Gulf Music Poems

Gulf Music Poems by Robert Pinsky, published by Macmillan on October 16, 2007, is a collection of poetry that explores themes of connection and disconnection across various scales. This first edition, comprising 83 pages, presents an improvised and urgent musicality that seeks knowledge across divides, whether they be personal, cultural, or historical.
Readers will find that the poems in Gulf Music delve into the complexities of human experience, touching on topics such as war and family history. Pinsky’s work captures the interplay of diverse influences, from Sephardic traditions to contemporary issues, revealing how seemingly disparate elements can resonate with one another. This edition invites readers to engage with the intricate relationships that shape our understanding of the world.
Official synopsis Publisher
Dollars, dolors. Callings and contrivances. King Zulu. Comus.
Sephardic ju-ju and verses. Voodoo mojo, Special Forces.
Henry formed a group named Professor Longhair and his
Shuffling Hungarians.

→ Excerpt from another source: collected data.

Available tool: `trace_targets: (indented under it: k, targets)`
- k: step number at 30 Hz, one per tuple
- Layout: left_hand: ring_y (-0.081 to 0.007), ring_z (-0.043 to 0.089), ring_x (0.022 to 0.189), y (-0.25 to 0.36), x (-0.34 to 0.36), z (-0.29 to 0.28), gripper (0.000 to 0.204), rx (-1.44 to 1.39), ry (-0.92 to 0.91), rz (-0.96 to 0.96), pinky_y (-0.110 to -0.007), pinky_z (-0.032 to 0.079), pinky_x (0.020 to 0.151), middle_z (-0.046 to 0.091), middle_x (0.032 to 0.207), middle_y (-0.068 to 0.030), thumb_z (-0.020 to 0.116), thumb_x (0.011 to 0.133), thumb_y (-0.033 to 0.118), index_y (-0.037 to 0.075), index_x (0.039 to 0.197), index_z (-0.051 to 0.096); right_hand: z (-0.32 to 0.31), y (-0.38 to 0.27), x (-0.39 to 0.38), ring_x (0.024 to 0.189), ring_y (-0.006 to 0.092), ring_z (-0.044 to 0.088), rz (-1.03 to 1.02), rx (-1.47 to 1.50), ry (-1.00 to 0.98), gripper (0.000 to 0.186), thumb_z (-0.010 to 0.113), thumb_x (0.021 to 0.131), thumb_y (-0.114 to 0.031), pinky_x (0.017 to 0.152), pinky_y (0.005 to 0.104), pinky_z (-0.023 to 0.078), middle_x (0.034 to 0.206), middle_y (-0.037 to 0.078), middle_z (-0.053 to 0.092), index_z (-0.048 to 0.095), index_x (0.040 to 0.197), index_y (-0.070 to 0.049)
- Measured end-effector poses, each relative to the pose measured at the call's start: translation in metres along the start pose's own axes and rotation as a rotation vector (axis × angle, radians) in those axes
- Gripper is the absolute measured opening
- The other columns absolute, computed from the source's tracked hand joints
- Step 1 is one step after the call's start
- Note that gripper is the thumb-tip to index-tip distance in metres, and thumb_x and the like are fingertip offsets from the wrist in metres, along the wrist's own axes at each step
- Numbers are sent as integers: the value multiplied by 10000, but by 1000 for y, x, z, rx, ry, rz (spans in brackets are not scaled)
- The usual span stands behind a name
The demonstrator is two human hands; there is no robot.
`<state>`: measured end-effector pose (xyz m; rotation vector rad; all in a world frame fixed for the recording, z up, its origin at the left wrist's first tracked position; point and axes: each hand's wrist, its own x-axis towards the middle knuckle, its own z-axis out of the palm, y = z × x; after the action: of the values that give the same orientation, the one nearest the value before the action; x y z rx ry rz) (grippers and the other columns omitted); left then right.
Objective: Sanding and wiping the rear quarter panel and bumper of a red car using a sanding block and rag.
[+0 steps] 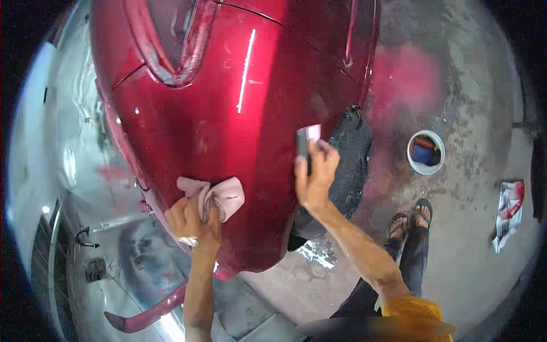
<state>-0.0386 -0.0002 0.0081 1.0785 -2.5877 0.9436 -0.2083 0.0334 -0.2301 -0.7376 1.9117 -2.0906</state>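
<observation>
Some gloss on red panel (262,142), likely unfinished: my left fingers (178,218) grip pink cloth (230,195), right fingers (329,155) grey block (302,141).

I have free room over the car (259,188) between the left hand (192,221) and the right hand (319,174), and upward to top centre. The cloth (230,195) blocks me at lower centre-left, the block (302,142) at centre. Right of centre I meet the dark cover (348,165); past it, open floor (393,142) reaches the bucket (426,171).
</observation>
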Motion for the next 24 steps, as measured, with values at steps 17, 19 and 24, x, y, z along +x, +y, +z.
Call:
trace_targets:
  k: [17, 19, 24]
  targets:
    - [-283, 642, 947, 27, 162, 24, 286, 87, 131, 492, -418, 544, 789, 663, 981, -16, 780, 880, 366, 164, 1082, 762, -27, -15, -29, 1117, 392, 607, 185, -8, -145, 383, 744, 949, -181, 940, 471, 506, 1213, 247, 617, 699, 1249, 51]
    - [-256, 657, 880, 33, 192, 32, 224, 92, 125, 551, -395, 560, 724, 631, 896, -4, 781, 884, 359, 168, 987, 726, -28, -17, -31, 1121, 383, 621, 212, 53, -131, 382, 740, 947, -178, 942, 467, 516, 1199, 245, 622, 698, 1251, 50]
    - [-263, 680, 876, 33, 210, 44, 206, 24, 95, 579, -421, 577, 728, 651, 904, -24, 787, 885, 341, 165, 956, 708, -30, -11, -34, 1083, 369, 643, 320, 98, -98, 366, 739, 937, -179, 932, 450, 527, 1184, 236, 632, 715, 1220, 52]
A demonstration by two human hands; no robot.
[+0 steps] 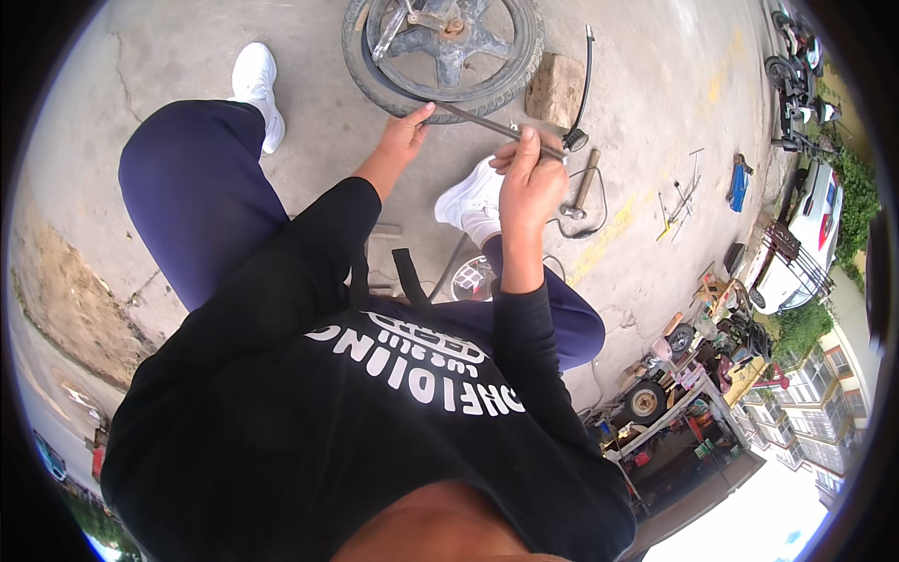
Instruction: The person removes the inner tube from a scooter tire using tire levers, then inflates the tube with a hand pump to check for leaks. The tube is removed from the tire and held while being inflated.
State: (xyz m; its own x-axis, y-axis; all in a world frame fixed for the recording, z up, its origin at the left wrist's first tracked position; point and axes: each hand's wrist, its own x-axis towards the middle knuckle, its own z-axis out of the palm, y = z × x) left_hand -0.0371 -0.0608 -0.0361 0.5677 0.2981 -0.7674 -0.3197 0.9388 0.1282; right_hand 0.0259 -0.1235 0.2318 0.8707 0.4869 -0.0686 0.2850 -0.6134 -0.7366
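Note:
A spoked wheel with a black tire (510,92) lies flat on the concrete at the top. My right hand (532,183) is closed around a long dark metal bar (482,122), thumb along its near end. The bar slants up to the left, its far end at the near edge of the tire. Beside that end, my left hand (405,136) grips the tire's near side with thumb and fingers; the fingers underneath are partly hidden. The wheel's metal rim (449,70) shows inside the tire.
A wooden block (557,89) stands right of the wheel, beside a black hose (587,75) with a round gauge end. A hammer (587,183), T-handled tools (691,178) and a blue tool (739,184) lie rightward. My white shoes (255,80) flank the work. Cluttered shelving stands lower right.

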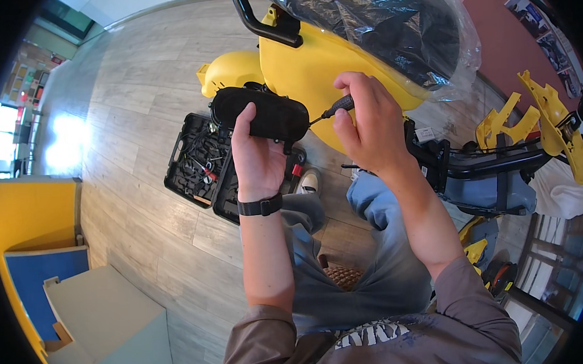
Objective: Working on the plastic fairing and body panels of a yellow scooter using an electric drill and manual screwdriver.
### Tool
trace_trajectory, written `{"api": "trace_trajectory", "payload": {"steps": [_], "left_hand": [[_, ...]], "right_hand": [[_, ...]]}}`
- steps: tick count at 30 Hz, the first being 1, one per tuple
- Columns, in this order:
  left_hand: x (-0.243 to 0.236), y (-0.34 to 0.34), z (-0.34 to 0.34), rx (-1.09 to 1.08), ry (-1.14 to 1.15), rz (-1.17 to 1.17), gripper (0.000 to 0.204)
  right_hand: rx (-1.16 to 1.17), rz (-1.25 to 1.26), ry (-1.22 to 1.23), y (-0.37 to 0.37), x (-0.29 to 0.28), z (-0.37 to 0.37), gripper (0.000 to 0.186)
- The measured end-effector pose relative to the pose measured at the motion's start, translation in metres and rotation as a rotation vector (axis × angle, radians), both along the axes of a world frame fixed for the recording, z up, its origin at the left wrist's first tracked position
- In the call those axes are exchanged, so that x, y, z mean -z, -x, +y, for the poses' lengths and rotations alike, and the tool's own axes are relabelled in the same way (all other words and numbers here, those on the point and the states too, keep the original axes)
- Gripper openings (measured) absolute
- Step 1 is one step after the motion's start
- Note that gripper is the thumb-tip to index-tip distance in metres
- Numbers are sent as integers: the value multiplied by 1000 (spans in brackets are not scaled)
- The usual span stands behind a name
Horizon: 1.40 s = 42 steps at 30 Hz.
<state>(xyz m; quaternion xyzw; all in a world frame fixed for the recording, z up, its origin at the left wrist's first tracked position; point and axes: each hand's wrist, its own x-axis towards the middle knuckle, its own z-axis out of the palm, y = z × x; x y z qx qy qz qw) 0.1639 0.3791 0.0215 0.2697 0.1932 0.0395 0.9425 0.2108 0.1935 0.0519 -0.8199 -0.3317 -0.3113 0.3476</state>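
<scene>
My left hand point(257, 154) grips a black oval plastic housing point(271, 117) from below, its thumb lying over the near face. In my right hand point(371, 122) is a screwdriver point(340, 107) with a dark handle. Its shaft points left, and the tip meets or nearly meets the right end of the housing; the exact contact is too small to tell. Fingers of the right hand close around the handle. Just beyond both hands stands a large yellow body panel point(305, 62) of a vehicle.
An open black tool case point(201, 160) lies on the wooden floor at left. Clear plastic wraps a black seat point(375, 19) on the yellow body. Yellow parts point(499, 121) and a black frame tube point(495, 166) are at right. A grey cabinet point(107, 310) stands lower left.
</scene>
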Motion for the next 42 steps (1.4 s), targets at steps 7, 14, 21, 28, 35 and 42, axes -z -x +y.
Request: {"api": "trace_trajectory", "payload": {"steps": [7, 14, 21, 28, 35, 42], "left_hand": [[3, 0, 2, 15, -5, 14, 41], [-1, 3, 4, 83, -8, -23, 47], [-4, 4, 3, 122, 41, -37, 48], [-4, 4, 4, 124, 40, -50, 48], [-1, 4, 6, 143, 84, -75, 49], [-1, 3, 6, 119, 108, -83, 48]], "right_hand": [[-17, 492, -51, 9, -3, 2, 24], [11, 210, -10, 5, 3, -1, 19], [24, 266, -132, 6, 7, 3, 21], [6, 118, -92, 4, 6, 1, 19], [43, 266, -193, 8, 6, 3, 17], [39, 321, -231, 10, 3, -1, 16]]}}
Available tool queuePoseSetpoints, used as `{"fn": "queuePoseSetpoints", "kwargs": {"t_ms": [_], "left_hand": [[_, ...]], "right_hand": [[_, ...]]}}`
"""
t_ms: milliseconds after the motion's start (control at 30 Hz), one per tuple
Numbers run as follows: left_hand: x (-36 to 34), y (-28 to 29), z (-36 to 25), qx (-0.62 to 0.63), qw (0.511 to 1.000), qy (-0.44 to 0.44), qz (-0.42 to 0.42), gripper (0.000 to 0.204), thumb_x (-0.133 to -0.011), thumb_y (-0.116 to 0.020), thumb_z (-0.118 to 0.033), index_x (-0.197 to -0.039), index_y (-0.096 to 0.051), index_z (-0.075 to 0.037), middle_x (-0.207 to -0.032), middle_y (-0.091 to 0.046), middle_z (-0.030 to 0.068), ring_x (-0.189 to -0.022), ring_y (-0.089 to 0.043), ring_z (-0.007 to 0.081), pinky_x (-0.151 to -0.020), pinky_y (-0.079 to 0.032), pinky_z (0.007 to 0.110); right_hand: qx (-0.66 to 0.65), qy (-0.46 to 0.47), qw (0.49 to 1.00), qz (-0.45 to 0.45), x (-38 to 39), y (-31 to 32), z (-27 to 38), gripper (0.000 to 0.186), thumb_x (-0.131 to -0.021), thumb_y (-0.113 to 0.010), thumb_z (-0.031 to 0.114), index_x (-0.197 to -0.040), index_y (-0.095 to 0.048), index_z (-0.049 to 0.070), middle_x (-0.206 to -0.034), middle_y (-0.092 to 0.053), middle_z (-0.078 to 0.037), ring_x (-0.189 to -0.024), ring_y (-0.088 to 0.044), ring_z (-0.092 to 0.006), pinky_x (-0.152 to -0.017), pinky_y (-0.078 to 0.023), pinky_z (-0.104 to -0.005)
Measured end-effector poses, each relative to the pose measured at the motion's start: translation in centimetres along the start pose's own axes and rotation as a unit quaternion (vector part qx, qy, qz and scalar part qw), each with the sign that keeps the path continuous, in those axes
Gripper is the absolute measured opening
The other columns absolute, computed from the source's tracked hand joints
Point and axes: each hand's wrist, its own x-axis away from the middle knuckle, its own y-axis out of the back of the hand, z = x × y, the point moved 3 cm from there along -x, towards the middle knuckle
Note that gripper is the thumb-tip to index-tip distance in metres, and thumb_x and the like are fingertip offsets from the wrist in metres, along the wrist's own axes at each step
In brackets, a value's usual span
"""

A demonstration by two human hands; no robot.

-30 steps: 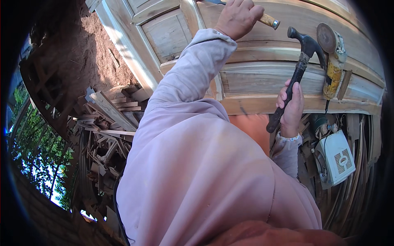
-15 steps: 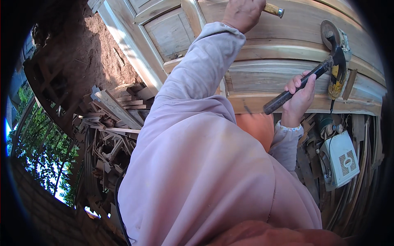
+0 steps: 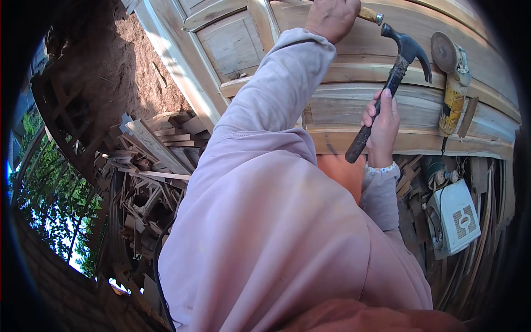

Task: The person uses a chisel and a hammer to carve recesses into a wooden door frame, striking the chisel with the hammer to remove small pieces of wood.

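Note:
At the top of the view my left hand (image 3: 333, 21) is closed on a chisel with a yellowish handle (image 3: 369, 15) and metal end cap, over a pale wooden panelled door (image 3: 229, 48). My right hand (image 3: 380, 126), lower and to the right, grips the dark handle of a claw hammer (image 3: 406, 47), whose head is raised just below and right of the chisel's end cap. A yellow angle grinder (image 3: 452, 108) with a round disc lies on the wood to the right of the hammer. The chisel's blade is mostly hidden by my left hand and the frame's edge.
A pile of wooden offcuts (image 3: 152, 149) lies at left beside reddish earth (image 3: 141, 66). Below the door at right are a white box-like appliance (image 3: 459, 218), a green motor-like tool (image 3: 440, 169) and long strips of wood. An orange object (image 3: 340, 174) shows past my body.
The hammer head first swung right over the grinder, then back up-left toward the chisel's end. My left hand and the chisel have shifted slightly up and right since the first frame.

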Motion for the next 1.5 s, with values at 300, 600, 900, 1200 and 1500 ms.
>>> {"fn": "queuePoseSetpoints", "kwargs": {"t_ms": [300, 600, 900, 1200, 1500], "left_hand": [[-0.3, 0.3, 0.1, -0.012, 1.0, -0.006, -0.002, 0.005, -0.084, -0.045, -0.009, -0.088, -0.049, -0.007, -0.085, -0.052, 0.0119, -0.084, -0.054, 0.0278, -0.078, -0.043, 0.039], [1.1, 4.1, 0.6, -0.056, 0.997, 0.051, 0.015, 0.003, -0.083, -0.048, -0.01, -0.086, -0.049, -0.008, -0.082, -0.053, 0.0109, -0.081, -0.056, 0.0286, -0.073, -0.045, 0.041], [4.4, 17.3, 6.8, 0.232, 0.888, 0.214, -0.336, 0.01, -0.091, -0.055, -0.007, -0.099, -0.052, -0.003, -0.079, -0.05, 0.0036, -0.07, -0.048, 0.0164, -0.066, -0.041, 0.031], [9.5, 20.2, 16.0, 0.601, 0.492, 0.315, -0.545, 0.015, -0.09, -0.055, -0.02, -0.08, -0.05, -0.011, -0.065, -0.05, 0.0005, -0.054, -0.049, 0.0117, -0.05, -0.04, 0.024], [10.5, 19.5, 14.6, 0.69, 0.489, 0.266, -0.463, 0.013, -0.084, -0.056, -0.019, -0.076, -0.05, -0.012, -0.059, -0.047, -0.0002, -0.044, -0.043, 0.0124, -0.044, -0.037, 0.026]], "right_hand": [[-0.09, 0.059, 0.991, -0.082, -1.2, 1.5, 0.9, 0.031, -0.099, -0.042, 0.04, -0.093, -0.046, 0.01, -0.061, -0.041, 0.001, -0.045, -0.037, -0.0075, -0.044, -0.036, -0.0241], [-0.117, 0.078, 0.982, -0.125, -1.5, 4.2, 2.7, 0.03, -0.099, -0.043, 0.039, -0.095, -0.047, 0.01, -0.061, -0.041, 0.0, -0.046, -0.038, -0.0079, -0.046, -0.035, -0.0242], [0.11, 0.048, 0.99, -0.078, 1.4, 6.0, 3.9, 0.03, -0.1, -0.041, 0.037, -0.093, -0.049, 0.009, -0.06, -0.042, 0.002, -0.044, -0.037, -0.0056, -0.042, -0.031, -0.0199], [0.212, 0.009, 0.974, 0.083, 1.3, -2.7, 1.7, 0.031, -0.099, -0.046, 0.035, -0.091, -0.053, 0.006, -0.06, -0.044, 0.003, -0.046, -0.04, -0.0029, -0.041, -0.032, -0.0179], [0.38, 0.175, 0.898, 0.137, 0.5, -10.8, 2.9, 0.039, -0.097, -0.048, 0.041, -0.087, -0.049, 0.003, -0.056, -0.046, -0.006, -0.047, -0.048, -0.0174, -0.047, -0.037, -0.0335]]}}
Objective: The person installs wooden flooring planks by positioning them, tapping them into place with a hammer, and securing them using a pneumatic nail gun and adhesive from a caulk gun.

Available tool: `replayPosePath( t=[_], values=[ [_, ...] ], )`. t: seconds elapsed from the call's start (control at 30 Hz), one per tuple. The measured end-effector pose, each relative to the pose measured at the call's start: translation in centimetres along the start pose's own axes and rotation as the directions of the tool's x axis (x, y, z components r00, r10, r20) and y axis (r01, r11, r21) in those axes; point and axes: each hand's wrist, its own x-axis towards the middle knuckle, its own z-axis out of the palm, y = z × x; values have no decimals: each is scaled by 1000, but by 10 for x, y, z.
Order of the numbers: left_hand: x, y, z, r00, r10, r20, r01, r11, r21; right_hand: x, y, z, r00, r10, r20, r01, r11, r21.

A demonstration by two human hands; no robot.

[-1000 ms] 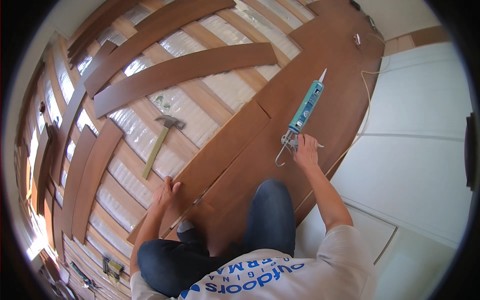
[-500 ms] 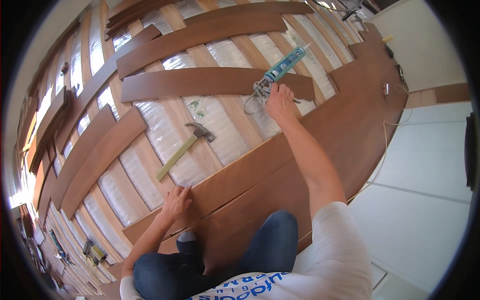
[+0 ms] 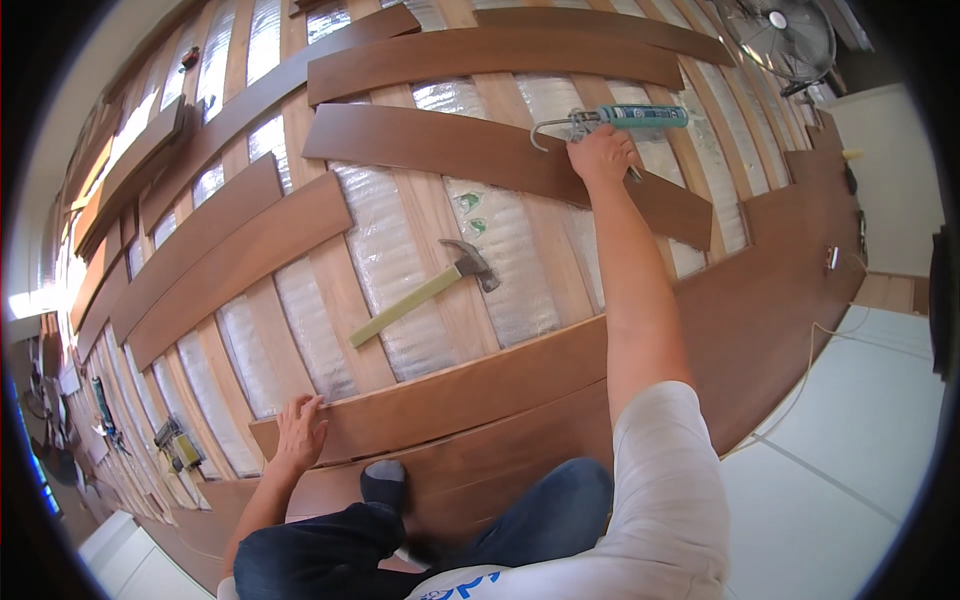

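My right hand [image 3: 602, 155] is closed round the handle of a caulking gun [image 3: 640, 116] with a teal cartridge. The gun is over a loose brown floor plank [image 3: 440, 140] and points right. My left hand [image 3: 298, 432] rests on the near floorboard [image 3: 450, 393], at its left part, with fingers stretched over the far edge. A claw hammer [image 3: 425, 291] with a yellow-green handle lies across the wooden battens beyond that board. Whether the gun's trigger is squeezed cannot be seen.
Wooden battens [image 3: 352, 312] alternate with shiny padding strips. More loose planks [image 3: 235, 262] lie across them at left and far side. A fan [image 3: 780, 35] stands at the far right. Power tools [image 3: 178, 450] sit at left. A thin cord [image 3: 800, 385] crosses laid flooring to pale tiles.
The caulking gun has swung from pointing up and right to nearly level, pointing right. My left hand has slid leftward along the near board. The whole view has shifted.
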Motion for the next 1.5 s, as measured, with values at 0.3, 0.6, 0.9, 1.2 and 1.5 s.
replayPosePath(
  t=[0.3, 0.6, 0.9, 1.2, 1.5],
  values=[
    [-60, -98, 6, 934, -320, -158, 335, 939, 79, 23, -31, 15, 1000, 4, 23, -7, 991, 131],
    [-95, -182, 24, 808, -541, -232, 551, 834, -25, -175, -16, 15, 761, -501, -413, 642, 673, 367],
    [-89, -205, 37, 706, -703, -85, 634, 682, -365, -379, 121, 5, 756, -647, -97, 636, 691, 345],
    [-91, -203, 54, 657, -749, 82, 624, 480, -617, -363, 134, 11, 761, -627, -166, 643, 698, 315],
    [-93, -200, 63, 689, -708, 152, 651, 513, -560, -362, 146, 14, 753, -636, -168, 654, 697, 292]
  ],
)
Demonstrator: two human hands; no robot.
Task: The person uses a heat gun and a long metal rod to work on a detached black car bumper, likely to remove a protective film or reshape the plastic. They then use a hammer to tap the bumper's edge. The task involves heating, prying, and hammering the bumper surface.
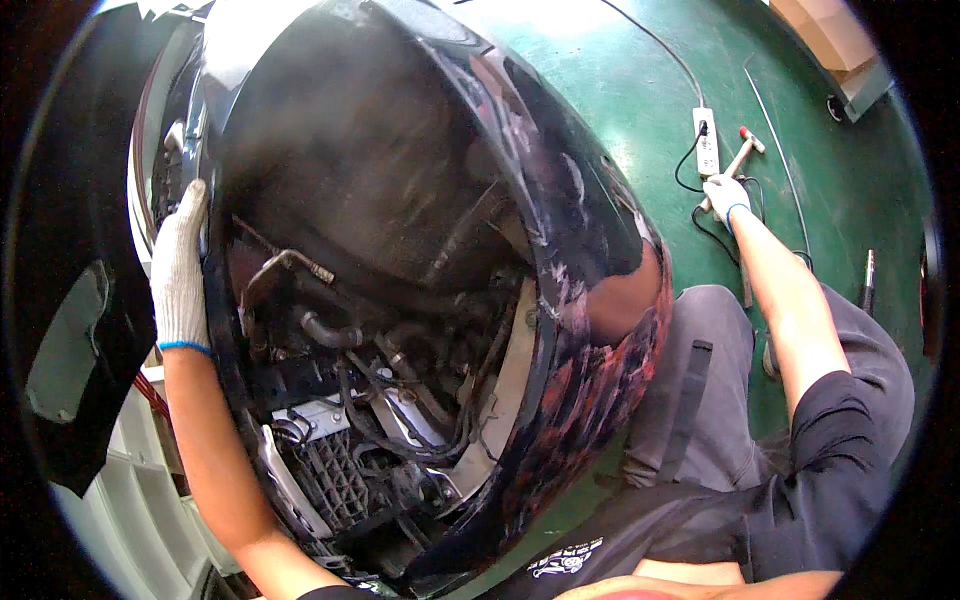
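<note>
A dark car fender (560, 230) curves round the exposed wheel well, its right side scuffed and streaked with red and white. My left hand (182, 270), in a white knitted glove, lies against the panel's left edge with the fingers stretched upward. Part of that hand's far side is hidden. Off to the right, above the green floor, my right hand (724, 194), also gloved, is closed round the pale handle of a hammer (742, 156). The hammer's small head has a red tip and points away from me.
A white power strip (706, 145) with dark cables lies beside the hammer. A thin rod (778, 130) and a dark tool with a metal end (868, 280) are farther right. Hoses and a bracket (310, 418) show inside the wheel well. A cardboard box (825, 35) stands far right.
</note>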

After so much renunciation
And invention, is this the image of the promised end?
All music haunted by all the music of the dead forever.
Becky haunted forever by Pearl the daughter she abandoned
For love, O try my tra-la-la, ma la belle, mah walla-woe.
—from “Gulf Music”
An improvised, even desperate music, yearning toward knowledge across a gulf, informs Robert Pinsky’s first book of poetry since Jersey Rain (2000).
On the large scale of war or the personal scale of family history, in the movements of people and cultures across oceans or between eras, these poems discover connections between things seemingly disparate.
Gulf Music is perhaps the most ambitious, politically impassioned, and inventive book by this major American poet.